Assigned task → Please set down exactly the lines of the listing below from the line containing "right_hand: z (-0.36" through the line containing "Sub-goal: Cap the", both lines included, leaving out all other lines.

*** Opening Data for this task ***

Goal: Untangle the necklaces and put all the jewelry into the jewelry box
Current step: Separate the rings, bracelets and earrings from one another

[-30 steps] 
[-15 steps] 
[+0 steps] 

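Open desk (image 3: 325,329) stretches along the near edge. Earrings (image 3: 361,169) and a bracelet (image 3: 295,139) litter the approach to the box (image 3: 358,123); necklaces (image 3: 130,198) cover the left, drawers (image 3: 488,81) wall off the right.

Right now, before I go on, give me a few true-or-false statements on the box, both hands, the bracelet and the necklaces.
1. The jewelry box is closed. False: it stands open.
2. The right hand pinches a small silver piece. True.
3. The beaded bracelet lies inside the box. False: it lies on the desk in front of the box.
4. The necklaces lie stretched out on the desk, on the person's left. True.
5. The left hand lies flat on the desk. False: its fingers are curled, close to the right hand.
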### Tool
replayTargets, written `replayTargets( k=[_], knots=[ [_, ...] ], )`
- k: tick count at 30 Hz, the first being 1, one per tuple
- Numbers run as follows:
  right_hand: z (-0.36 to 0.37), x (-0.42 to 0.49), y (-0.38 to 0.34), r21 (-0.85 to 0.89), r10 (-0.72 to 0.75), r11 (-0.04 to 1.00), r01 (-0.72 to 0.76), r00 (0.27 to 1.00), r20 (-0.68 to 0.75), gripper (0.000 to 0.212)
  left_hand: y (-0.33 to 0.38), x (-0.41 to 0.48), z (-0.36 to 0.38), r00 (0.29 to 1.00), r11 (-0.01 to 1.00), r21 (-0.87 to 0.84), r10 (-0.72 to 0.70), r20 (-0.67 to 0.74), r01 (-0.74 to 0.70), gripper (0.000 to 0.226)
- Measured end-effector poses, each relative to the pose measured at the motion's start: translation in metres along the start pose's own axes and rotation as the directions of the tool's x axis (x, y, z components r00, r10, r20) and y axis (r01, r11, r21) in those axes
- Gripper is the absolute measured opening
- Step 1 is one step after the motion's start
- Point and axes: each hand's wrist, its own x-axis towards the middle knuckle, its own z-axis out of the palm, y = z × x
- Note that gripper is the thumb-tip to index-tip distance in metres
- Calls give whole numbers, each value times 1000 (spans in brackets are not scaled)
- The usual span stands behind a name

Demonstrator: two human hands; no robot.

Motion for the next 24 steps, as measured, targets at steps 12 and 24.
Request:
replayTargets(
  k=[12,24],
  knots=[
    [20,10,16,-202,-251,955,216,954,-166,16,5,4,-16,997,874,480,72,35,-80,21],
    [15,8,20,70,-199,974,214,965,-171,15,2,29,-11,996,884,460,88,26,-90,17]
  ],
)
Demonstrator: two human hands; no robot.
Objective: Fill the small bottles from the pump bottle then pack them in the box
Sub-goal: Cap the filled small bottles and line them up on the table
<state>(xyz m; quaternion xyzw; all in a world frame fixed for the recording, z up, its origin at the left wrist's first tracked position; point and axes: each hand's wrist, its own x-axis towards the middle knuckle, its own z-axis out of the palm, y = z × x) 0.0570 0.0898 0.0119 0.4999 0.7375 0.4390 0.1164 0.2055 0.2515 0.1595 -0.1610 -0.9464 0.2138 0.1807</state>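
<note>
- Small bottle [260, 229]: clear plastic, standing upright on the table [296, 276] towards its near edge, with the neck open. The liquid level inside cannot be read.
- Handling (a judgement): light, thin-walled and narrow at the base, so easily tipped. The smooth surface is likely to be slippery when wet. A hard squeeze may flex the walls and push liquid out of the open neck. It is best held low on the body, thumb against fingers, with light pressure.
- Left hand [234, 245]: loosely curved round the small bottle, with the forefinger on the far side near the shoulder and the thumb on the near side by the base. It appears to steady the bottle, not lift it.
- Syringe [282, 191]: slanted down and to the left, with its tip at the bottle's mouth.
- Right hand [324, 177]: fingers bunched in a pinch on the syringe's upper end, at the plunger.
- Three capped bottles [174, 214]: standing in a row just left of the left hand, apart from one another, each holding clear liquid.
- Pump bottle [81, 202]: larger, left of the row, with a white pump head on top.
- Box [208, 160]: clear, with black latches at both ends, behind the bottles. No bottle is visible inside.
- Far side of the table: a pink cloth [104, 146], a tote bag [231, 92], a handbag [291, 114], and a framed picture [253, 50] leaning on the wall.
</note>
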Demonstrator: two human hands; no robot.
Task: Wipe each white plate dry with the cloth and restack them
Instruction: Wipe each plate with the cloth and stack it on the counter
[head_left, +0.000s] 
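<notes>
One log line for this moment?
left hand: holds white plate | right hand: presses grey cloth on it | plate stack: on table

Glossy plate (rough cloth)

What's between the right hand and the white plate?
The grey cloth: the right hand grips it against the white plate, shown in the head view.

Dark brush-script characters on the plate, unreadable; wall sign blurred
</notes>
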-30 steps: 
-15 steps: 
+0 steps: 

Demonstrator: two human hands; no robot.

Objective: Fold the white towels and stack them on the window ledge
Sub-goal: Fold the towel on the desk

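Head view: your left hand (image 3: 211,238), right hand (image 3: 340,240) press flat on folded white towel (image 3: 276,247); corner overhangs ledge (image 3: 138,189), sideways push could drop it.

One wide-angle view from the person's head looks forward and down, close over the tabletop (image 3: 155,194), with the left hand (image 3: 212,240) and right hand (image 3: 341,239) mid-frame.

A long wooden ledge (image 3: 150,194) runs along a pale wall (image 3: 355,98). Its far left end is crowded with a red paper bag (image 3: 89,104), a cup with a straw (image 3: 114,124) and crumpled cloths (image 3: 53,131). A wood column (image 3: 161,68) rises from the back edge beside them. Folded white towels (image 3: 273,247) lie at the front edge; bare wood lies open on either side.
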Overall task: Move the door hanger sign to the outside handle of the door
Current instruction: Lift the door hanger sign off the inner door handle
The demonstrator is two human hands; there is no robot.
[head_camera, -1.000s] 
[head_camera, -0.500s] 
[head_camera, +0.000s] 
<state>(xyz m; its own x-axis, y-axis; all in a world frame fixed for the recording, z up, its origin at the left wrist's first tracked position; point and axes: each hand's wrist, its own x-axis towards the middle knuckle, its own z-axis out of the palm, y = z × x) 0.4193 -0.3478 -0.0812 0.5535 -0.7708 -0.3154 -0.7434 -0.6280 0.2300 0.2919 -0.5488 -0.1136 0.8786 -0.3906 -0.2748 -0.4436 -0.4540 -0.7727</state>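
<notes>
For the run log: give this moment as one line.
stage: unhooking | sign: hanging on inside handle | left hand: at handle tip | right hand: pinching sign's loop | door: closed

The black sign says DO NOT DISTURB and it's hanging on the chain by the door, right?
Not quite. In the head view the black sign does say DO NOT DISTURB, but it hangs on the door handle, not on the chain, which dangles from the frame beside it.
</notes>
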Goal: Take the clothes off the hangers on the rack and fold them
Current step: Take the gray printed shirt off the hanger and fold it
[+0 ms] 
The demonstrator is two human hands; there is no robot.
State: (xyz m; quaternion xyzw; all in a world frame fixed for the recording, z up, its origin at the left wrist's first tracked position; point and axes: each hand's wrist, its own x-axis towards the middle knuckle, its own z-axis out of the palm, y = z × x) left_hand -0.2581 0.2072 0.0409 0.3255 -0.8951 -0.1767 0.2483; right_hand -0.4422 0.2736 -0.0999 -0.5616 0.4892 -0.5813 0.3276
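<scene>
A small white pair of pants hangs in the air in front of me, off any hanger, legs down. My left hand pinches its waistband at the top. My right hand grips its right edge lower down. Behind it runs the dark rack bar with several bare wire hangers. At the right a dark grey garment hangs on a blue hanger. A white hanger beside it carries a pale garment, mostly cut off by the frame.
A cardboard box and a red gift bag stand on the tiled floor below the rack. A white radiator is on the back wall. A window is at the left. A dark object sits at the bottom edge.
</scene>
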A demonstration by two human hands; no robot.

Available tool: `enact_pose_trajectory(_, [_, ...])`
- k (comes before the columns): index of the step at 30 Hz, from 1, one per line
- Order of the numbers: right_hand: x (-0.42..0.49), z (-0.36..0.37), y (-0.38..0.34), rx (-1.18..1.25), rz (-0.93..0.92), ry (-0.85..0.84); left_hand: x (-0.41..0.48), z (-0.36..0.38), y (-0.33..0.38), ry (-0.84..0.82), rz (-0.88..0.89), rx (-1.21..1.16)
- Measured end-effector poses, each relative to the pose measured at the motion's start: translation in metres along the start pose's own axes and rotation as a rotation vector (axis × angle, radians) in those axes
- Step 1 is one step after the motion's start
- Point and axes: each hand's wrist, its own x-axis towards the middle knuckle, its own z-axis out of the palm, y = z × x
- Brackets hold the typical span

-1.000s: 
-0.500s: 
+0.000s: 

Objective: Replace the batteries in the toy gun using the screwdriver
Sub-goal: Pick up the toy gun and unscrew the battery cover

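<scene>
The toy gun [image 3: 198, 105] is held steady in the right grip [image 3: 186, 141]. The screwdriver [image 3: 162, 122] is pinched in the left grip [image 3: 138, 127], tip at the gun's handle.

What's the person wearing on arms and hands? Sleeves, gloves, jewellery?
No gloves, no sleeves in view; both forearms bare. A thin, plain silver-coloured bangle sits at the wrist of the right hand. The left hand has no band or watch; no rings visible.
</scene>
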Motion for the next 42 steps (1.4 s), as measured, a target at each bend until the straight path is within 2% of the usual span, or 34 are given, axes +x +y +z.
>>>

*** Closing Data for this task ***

Answer to this exercise →
  right_hand: z (-0.36 to 0.37), x (-0.42 to 0.49), y (-0.38 to 0.34), r21 (-0.85 to 0.89), r10 (-0.72 to 0.75), r11 (-0.04 to 1.00), r01 (-0.72 to 0.76), r00 (0.27 to 1.00), r20 (-0.68 to 0.75), gripper (0.000 to 0.212)
  left_hand: y (-0.33 to 0.38), x (-0.41 to 0.48), z (-0.36 to 0.38), r00 (0.29 to 1.00), r11 (-0.01 to 1.00), r21 (-0.87 to 0.84), r10 (-0.72 to 0.70), r20 (-0.67 to 0.74), r01 (-0.74 to 0.70), gripper (0.000 to 0.226)
- Measured end-effector poses, each relative to the pose measured at the motion's start: translation in metres along the start pose's own axes and rotation as the directions of the tool's x axis (x, y, z components r00, r10, r20) and y axis (r01, r11, r21) in those axes
- Gripper is the absolute measured opening
- Step 1 is one step after the motion's start
- Point and axes: each hand's wrist, its own x-axis towards the middle knuckle, its own z-axis out of the palm, y = z × x
- Note that gripper is the thumb-tip to index-tip distance in metres
- Calls give whole numbers, each value times 1000 (spans in brackets are not scaled)
- The usual span stands behind a name

Demonstrator: two human hands; no robot.

Motion for the next 24 steps, as measured, targets at steps 12 and 24.
Request:
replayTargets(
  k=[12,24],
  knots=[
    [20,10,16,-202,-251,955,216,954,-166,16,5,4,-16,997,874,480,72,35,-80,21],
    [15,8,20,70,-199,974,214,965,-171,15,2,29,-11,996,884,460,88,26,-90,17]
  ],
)
Demonstrator: two human hands; no robot.
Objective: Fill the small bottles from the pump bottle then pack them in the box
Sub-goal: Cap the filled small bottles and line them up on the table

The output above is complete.